You and I have never met and yet we have so much in common. We get distracted on the internet and in just a few clicks, we are down a time-wasting rabbit hole. We can click on that new email notification or on a link to an article embedded in another article we are reading.

We try to stay focused but those emails piling up in our inbox start pulling us away. We get a notification from one of our breaking news alerts and suddenly we are three or four pages away from the page we originally intended to read or the project we were working on.

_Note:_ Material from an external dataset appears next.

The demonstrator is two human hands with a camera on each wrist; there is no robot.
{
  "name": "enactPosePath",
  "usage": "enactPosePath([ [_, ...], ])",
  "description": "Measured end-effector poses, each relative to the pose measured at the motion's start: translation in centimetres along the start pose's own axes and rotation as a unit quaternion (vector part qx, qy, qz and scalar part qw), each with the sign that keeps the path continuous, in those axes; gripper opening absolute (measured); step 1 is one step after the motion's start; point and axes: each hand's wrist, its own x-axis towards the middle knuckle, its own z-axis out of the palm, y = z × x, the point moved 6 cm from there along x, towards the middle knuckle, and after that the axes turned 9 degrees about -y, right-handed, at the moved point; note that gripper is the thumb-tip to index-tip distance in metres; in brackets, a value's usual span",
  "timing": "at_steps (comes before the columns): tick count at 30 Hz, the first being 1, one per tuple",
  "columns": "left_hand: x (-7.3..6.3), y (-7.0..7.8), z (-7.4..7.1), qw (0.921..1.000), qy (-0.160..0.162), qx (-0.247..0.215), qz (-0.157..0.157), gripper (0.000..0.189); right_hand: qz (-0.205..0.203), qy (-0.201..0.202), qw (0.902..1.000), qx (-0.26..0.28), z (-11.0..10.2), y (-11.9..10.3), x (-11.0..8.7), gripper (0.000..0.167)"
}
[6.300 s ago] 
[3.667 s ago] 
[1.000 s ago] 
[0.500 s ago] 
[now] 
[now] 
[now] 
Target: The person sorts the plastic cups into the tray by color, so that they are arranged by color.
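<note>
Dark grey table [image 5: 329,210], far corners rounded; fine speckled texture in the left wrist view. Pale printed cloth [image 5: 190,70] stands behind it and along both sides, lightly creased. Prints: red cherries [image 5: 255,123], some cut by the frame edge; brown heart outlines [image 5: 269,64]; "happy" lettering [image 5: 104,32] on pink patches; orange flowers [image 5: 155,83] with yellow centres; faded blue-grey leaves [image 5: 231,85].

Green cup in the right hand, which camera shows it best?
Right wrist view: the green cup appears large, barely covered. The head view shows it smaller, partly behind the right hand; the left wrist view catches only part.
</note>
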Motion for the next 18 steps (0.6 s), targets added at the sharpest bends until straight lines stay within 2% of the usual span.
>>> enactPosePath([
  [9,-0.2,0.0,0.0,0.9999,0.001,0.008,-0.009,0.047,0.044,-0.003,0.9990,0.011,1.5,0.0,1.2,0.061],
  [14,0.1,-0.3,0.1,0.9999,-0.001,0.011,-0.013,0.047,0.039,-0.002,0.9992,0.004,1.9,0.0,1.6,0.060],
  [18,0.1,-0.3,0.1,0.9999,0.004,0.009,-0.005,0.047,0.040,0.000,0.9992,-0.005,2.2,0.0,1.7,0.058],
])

Then there is social media. You didn’t intend to get lost in your Facebook feed or from it to random articles that you clicked on. Like me, you had the best intentions. You only wanted to share some really cool article or video you had seen. Yet curiosity got the best of you like it did me. You went back on your Facebook feed to see what people thought of that really cool article and then you got sucked in. Twenty minutes later you realized that you now only have ten minutes to do whatever it is you had wanted to do in this last precious thirty minutes you gave yourself.

I have previously provided some great strategies to try to minimize how often this happens, but think of it as a practice. Let’s face it, Internet marketers know how our own brains work far better than we do. They purposely place links and other alluring information in places where we are likely to click. A Mindfulness practice can also help you to flex your focus muscle and be less likely to be lured away from what you intended to do when you got on your device. Limit the time you spend on your device to 30 to 45 minute installments and then build in wandering breaks where you can randomly click away for 15 minutes.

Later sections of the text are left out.